Afraid of being seen as western pawns by the country's Muslim
majority, the last four presidents have declined to crack down as
hard as they could have on these radical groups, thereby allowing
them to expand. The government and its people are now paying the
price, having to quell extensive periods of unrest and prevent
terrorist attacks with security and intelligence forces which,
until very recently, were far from first-rate.

Having said all this, the radicalism must be placed in
context. Despite its impact, the movement's numbers are tiny and
not growing fast. And despite the perceived global assault on
Islam -- whether in Iraq, Palestine or elsewhere -- the vast
majority of Indonesia's 190 million Muslims remain moderate.
Islam arrived in Indonesia through trade rather than conquest, so
not only does it lack some of the characteristics prevalent
elsewhere but it is also diluted by cultural traditions that
predate its arrival. This is becoming manifest in domestic
politics: Islamist parties are faring well but only because they
espouse clean, well-run government and shy away from demanding an
Islamic state.

And history cannot be ignored. Radical Islam was born during
the colonial era but was violently repressed during the 32-year
dictatorship of General Soeharto, supported by the west. When his
regime collapsed in 1998, it was as if the lid had been blown off
a pressure cooker. Radicalism thrived on the oxygen it had been
starved of.

The other major development in Indonesia since 1998 is that it
has transformed itself into a flourishing democracy. Indonesians
directly elected their president for the first time last year
and a return to authoritarianism seems unlikely. A new respect
for law and order means that Indonesia is not willing to copy
Malaysia and Singapore -- or the United States -- by detaining
alleged militants and terrorists indefinitely without charge.

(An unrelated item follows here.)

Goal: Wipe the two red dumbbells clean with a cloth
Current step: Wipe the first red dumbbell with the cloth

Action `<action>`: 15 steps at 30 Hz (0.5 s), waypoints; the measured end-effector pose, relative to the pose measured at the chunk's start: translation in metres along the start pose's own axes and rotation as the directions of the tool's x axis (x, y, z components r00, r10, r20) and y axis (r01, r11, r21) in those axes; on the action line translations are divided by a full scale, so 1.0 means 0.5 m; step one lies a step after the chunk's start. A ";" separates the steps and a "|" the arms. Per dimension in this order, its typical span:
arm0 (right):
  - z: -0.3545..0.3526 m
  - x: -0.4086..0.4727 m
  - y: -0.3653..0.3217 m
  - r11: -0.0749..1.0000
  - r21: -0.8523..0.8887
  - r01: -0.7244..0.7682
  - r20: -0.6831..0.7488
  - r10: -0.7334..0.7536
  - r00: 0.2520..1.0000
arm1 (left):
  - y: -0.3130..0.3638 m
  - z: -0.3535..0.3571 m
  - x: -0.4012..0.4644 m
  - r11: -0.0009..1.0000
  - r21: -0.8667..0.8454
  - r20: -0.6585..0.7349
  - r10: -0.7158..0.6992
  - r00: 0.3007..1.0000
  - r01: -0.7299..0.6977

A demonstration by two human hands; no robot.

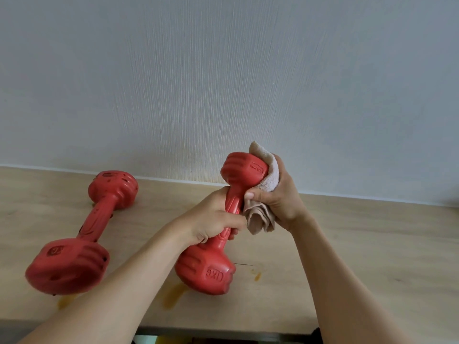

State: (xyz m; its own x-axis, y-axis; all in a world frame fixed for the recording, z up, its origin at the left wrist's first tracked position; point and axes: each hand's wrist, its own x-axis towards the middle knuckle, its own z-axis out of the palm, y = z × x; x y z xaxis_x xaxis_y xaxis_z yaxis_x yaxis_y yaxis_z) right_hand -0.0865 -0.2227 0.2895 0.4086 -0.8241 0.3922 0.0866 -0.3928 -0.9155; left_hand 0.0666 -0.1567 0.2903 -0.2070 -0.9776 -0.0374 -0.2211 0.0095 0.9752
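Both hands grip: left (213,219) round one dumbbell's (223,219) handle, right (278,197) seemingly pressing cloth (265,180) against it.

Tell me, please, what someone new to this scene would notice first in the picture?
The eye lands on the red dumbbell held tilted at centre: the left hand grips its handle while the right hand presses a beige cloth against its upper head. A second red dumbbell lies on the wooden table to the left, with yellowish smears near the front edge.

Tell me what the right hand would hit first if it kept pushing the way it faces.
Right hand already presses the cloth against the held dumbbell; its upper head comes first.
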 end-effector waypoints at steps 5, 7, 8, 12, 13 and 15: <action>0.007 0.003 -0.022 0.999 -0.034 -0.012 -0.075 0.009 0.997 | 0.006 -0.005 0.003 0.999 -0.041 0.009 -0.025 1.000 0.026; 0.012 0.003 -0.030 0.999 -0.048 -0.009 -0.124 0.003 0.992 | 0.009 -0.002 0.007 1.000 0.005 -0.065 -0.025 0.998 0.026; 0.014 0.003 -0.031 0.998 -0.055 -0.013 -0.143 0.005 0.990 | 0.009 0.000 0.009 0.998 0.063 -0.113 -0.012 0.993 0.020; 0.020 0.004 -0.030 0.992 -0.108 -0.058 -0.204 0.035 0.978 | 0.012 0.008 0.006 0.858 0.507 -0.310 0.091 0.946 0.084; 0.022 0.003 -0.031 0.989 -0.127 -0.069 -0.221 0.040 0.974 | 0.014 0.015 0.003 0.810 0.575 -0.344 0.113 0.932 0.114; 0.029 0.002 -0.033 0.980 -0.173 -0.102 -0.252 0.057 0.966 | 0.014 0.032 0.001 0.715 0.678 -0.385 0.149 0.911 0.170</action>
State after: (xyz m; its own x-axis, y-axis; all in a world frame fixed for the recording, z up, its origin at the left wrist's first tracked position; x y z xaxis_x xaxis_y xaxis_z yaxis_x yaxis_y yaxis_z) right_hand -0.0743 -0.2110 0.3039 0.1704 -0.9213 0.3495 -0.1139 -0.3708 -0.9217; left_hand 0.0495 -0.1536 0.2937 0.1453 -0.9700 0.1949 -0.8397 -0.0167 0.5429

The Bali bombings are undoubtedly a partial consequence of
this openness and no one doubts there will be more attacks. While
the great majority of the nation condemns them, there seems to be
an acceptance that giving everyone a voice is part of the price
of becoming a democracy. Indonesia has shown the world how a
predominantly Islamic country can embrace democracy. Alas, it is
also showing the world that the transition can be costly.